[TASK PROMPT] Which lines in the data below contain the word "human"? Copy each of them.

[DATA RECORDS]
=== Section Start ===

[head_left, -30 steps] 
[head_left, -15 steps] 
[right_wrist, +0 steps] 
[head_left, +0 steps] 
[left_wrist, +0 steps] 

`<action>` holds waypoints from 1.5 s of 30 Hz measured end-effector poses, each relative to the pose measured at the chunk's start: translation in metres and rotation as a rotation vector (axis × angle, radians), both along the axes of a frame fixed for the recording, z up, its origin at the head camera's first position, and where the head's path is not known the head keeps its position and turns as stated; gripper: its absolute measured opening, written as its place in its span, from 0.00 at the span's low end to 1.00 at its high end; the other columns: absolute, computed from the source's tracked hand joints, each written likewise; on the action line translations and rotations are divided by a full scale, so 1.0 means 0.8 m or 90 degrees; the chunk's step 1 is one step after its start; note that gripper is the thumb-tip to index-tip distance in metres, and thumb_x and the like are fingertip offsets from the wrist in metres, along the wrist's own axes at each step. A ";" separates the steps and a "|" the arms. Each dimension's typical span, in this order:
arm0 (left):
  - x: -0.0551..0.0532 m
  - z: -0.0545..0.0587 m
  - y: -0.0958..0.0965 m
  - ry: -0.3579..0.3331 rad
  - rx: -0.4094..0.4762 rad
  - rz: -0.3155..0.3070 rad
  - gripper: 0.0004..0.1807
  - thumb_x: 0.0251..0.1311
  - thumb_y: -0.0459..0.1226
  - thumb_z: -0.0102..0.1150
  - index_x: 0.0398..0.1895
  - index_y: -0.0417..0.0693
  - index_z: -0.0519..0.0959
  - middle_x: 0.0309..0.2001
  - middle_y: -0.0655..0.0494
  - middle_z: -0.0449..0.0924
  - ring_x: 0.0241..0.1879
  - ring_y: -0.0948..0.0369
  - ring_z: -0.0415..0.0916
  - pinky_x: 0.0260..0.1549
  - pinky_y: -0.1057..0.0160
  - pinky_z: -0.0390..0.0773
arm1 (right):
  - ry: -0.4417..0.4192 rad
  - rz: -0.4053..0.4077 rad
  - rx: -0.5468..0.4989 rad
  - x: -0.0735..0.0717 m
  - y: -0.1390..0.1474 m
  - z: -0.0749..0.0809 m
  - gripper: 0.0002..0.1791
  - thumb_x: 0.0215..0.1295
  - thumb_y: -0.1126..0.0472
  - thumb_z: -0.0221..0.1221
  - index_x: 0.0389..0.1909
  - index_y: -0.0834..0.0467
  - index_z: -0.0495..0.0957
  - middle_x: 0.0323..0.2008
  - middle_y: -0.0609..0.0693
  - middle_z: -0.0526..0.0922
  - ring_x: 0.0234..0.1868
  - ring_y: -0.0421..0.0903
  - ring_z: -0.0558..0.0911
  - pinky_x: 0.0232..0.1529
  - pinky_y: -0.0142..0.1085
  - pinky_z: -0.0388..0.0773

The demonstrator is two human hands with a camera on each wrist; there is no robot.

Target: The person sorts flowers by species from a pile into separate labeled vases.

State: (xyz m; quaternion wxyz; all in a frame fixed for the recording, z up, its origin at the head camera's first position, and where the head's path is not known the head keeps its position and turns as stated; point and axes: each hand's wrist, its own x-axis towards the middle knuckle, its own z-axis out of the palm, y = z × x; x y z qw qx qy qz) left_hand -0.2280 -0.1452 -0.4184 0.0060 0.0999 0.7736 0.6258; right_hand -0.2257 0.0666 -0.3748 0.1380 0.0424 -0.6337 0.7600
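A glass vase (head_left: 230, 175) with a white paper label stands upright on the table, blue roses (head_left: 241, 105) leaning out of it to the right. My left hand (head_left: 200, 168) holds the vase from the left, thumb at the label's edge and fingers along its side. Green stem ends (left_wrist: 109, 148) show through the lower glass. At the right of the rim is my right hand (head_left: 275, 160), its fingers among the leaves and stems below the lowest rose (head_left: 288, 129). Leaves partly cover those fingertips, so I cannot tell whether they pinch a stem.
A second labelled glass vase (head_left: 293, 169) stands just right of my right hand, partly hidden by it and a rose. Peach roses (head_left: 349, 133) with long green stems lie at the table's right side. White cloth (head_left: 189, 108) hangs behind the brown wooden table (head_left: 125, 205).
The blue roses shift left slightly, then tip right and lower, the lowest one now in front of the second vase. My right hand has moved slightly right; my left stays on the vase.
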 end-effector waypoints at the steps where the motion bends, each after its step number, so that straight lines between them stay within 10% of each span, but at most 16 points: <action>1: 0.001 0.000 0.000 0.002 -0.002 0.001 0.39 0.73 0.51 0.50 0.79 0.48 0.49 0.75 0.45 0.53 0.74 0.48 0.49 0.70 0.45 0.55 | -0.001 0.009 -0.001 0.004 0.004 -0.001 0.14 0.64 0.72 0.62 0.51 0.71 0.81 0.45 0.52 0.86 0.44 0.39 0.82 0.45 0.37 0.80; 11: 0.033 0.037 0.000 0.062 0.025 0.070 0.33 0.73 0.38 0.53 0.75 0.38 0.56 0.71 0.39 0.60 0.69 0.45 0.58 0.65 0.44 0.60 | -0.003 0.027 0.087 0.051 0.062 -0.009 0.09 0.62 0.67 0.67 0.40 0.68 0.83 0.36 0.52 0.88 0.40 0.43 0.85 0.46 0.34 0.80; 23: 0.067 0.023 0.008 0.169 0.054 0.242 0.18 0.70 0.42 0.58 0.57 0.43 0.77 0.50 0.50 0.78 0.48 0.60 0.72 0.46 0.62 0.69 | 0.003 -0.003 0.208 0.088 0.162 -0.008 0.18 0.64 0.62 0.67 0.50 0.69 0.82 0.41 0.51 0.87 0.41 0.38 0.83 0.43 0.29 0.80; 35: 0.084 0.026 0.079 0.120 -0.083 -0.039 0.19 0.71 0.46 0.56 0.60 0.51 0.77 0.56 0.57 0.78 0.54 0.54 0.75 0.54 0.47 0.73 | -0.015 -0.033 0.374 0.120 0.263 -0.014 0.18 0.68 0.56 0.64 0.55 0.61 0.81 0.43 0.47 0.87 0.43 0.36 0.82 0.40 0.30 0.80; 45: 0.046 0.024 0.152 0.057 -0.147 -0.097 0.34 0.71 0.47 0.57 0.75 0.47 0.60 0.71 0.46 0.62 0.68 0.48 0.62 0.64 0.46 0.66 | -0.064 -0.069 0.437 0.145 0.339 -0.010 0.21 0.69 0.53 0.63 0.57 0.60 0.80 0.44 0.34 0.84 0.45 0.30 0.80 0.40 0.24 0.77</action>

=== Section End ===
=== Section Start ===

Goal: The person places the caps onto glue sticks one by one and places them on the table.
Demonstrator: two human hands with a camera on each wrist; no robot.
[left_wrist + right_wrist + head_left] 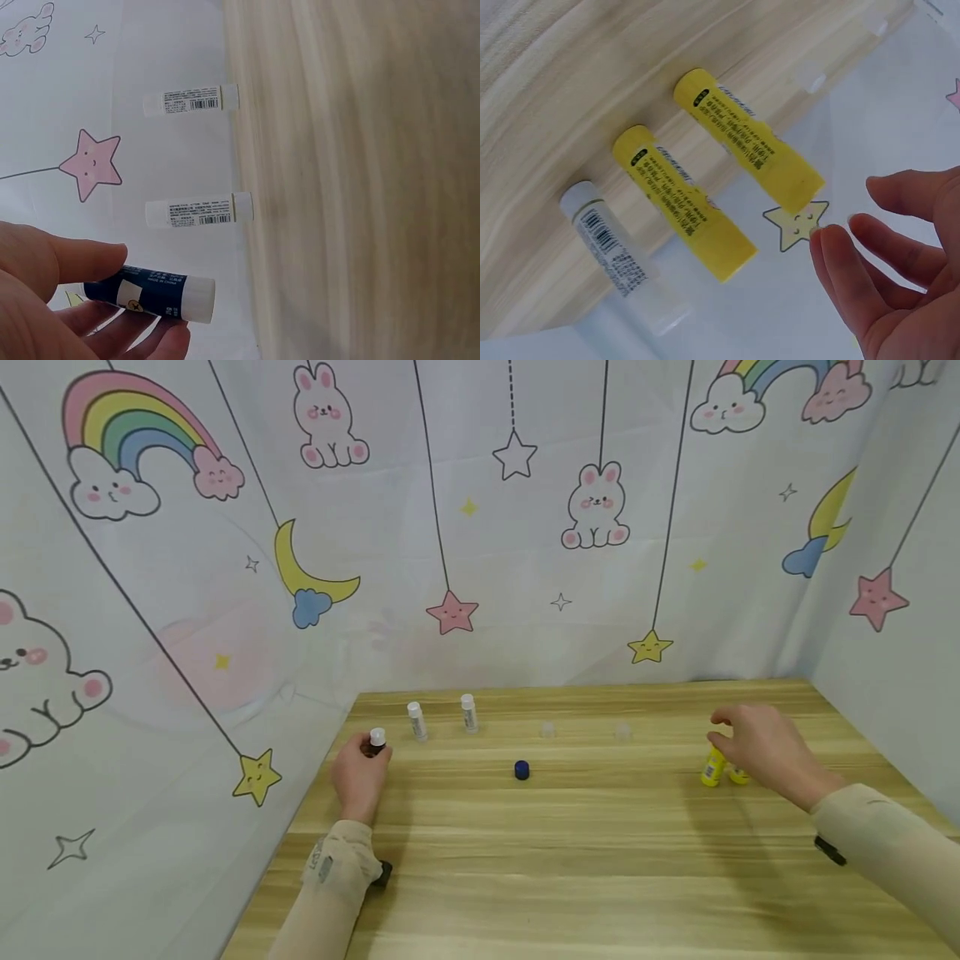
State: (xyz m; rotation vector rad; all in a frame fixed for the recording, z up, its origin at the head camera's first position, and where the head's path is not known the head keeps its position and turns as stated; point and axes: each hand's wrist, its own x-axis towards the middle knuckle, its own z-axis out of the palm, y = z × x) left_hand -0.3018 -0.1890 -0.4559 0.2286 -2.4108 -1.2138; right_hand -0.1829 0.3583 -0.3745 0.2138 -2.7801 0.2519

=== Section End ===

[ANSWER FOR THE TASK]
The demonstrator is two human hands with a camera on each wrist; there is no robot.
Demonstrator: two human hands with a camera on each wrist; no robot.

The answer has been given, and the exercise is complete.